En este proceso de pérdida de territorio, la monarquía
ostentaría un poder progresivamente más simbólico que real, amparada por un
manejo consciente de los medios de comunicación que llevarían la presencia
virtual de la Reina a prácticamente todos los confines del planeta. La
televisión, difundida prácticamente desde los inicios del reinado de Isabel II,
cumpliría un papel estratégico en este replanteo radical de la hegemonía.
En el medio, las reiteradas visitas de Estado y las giras por
territorios africanos y asiáticos, concebidos en el imaginario popular como
territorios coloniales, se encargarían de reafirmar un poder que, en los
hechos, ya no era el mismo. Las transmisiones televisivas de Isabel II
dialogando con jefes tribales o los safaris de su marido, Felipe de Edimburgo,
en la sabana africana cumplieron justamente con la recreación de un imperio
que, sin embargo, ya se encontraba en plena decadencia.
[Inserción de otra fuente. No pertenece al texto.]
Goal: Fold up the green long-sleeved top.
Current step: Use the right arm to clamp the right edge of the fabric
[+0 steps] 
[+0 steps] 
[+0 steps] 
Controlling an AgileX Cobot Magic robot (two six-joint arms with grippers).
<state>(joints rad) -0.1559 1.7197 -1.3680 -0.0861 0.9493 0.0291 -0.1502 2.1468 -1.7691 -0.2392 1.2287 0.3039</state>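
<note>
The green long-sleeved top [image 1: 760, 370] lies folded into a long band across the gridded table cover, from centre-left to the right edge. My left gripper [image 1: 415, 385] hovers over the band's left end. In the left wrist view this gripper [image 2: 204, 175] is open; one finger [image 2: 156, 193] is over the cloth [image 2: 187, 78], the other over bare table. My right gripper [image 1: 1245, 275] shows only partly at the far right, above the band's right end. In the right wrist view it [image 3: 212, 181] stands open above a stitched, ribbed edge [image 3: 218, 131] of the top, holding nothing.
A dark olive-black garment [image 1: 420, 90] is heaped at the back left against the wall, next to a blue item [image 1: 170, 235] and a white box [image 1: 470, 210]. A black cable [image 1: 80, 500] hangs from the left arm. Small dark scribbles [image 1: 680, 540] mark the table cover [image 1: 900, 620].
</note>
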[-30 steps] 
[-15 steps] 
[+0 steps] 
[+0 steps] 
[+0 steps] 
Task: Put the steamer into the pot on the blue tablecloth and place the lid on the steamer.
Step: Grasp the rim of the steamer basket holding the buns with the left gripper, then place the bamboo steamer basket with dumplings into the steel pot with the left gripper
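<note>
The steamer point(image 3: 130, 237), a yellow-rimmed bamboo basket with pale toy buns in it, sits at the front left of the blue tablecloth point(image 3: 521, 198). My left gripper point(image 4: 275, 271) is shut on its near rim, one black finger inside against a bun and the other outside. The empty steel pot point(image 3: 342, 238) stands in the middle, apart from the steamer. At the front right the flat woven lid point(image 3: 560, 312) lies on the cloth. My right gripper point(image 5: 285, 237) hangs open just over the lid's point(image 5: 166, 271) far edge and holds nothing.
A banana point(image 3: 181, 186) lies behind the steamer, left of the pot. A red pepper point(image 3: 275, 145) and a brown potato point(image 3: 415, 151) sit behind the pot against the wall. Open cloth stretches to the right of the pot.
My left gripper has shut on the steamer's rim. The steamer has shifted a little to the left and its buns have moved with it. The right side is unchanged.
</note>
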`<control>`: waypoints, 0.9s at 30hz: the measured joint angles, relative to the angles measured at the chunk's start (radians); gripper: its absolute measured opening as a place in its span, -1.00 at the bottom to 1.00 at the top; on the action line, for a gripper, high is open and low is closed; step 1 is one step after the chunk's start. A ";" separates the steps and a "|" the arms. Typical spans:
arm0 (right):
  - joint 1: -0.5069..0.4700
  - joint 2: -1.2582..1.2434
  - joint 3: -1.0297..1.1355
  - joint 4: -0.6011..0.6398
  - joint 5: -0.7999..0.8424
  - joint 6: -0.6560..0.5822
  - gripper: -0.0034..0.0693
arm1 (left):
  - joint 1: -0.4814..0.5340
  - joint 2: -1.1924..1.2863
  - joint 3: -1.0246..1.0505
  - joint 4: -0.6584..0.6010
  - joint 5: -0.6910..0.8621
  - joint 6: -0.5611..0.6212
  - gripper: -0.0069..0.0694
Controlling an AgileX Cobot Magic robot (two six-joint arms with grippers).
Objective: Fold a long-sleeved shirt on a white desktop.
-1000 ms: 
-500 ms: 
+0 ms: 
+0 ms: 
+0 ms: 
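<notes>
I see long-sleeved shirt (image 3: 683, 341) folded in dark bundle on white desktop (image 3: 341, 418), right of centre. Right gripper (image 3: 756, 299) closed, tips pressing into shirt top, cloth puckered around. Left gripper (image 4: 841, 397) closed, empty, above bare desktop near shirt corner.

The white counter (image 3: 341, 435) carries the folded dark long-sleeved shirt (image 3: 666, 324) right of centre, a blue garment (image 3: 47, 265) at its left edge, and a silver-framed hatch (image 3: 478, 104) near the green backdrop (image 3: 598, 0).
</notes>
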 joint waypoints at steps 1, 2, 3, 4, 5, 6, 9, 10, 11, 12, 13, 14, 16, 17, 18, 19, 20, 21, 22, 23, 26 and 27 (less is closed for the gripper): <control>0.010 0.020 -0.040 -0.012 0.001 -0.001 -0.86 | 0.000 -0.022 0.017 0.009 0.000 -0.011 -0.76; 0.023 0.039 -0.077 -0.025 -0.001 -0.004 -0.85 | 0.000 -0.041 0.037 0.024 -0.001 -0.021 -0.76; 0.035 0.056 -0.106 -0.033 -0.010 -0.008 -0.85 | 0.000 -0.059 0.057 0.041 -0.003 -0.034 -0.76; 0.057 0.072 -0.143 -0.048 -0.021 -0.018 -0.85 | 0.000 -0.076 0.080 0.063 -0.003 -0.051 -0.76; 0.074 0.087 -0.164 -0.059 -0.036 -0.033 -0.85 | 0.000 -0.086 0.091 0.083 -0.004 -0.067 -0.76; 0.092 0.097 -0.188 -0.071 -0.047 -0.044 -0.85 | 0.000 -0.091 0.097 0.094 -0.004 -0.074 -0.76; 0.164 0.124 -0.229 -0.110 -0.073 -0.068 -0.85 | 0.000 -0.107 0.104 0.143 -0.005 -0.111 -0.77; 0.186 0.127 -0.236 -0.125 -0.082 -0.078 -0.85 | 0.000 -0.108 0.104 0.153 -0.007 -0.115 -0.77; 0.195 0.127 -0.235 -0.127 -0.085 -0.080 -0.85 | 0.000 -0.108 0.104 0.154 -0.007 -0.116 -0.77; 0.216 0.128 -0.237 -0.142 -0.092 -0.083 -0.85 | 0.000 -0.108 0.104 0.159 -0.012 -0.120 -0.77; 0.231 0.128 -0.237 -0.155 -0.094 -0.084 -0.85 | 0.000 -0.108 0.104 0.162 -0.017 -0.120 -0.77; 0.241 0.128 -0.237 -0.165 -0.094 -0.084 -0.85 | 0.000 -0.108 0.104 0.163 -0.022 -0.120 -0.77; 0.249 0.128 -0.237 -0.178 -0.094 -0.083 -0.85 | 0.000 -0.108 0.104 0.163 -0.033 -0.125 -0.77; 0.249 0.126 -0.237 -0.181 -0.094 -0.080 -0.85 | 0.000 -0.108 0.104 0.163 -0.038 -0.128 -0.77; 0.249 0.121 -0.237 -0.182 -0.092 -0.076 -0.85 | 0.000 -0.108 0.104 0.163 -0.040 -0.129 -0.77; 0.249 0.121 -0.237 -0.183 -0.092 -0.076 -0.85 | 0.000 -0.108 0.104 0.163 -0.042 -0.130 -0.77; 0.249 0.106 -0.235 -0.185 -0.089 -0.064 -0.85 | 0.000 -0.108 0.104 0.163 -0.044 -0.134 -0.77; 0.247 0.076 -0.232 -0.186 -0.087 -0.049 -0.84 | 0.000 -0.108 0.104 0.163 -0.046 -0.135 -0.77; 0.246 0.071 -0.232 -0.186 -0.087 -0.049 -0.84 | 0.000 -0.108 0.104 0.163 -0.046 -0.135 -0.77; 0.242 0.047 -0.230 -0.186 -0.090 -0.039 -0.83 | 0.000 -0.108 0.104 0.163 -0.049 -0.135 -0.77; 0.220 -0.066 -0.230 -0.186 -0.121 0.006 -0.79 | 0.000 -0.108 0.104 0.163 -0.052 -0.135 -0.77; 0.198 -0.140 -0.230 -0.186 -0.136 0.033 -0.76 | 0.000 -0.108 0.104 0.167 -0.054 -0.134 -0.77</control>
Los conflictos fueron inevitables y se profundizaron a medida
que distintas naciones conseguían su independencia. Y desde la liberación de
Egipto, en 1952, Isabel II comprendió que la descolonización era ya un proceso
inevitable, si bien se mantuvo especialmente obstinada en la preservación de
aquellos territorios que cumplían una finalidad estratégica para la Corona,
como ocurrió con las Islas Malvinas en 1982.
En la actualidad, tal como se pudo apreciar en las
celebraciones por los setenta años de su reinado, hoy son varias las naciones
que continúan bajo la égida británica y que buscan su independencia o, al
menos, un mayor grado de autonomía que el concedido hasta el momento.
De hecho, las giras realizadas por varios miembros de la
familia real en territorio centroamericano y caribeño en el mes de mayo con
motivo del jubileo de la monarquía tuvieron que ser modificadas o directamente
suspendidas frente a escenarios de masivas protestas ciudadanas, como ocurrió
en Jamaica, Antigua y Barbuda, Belice, etc.
Sobre todo en estos últimos tiempos, la corona, ensimismada
en sus propias preocupaciones e intereses, finalmente pareció no darse cuenta
del cambio de época y de que la modernización debía cumplirse también en nuevos
escenarios y nuevos frentes de lucha.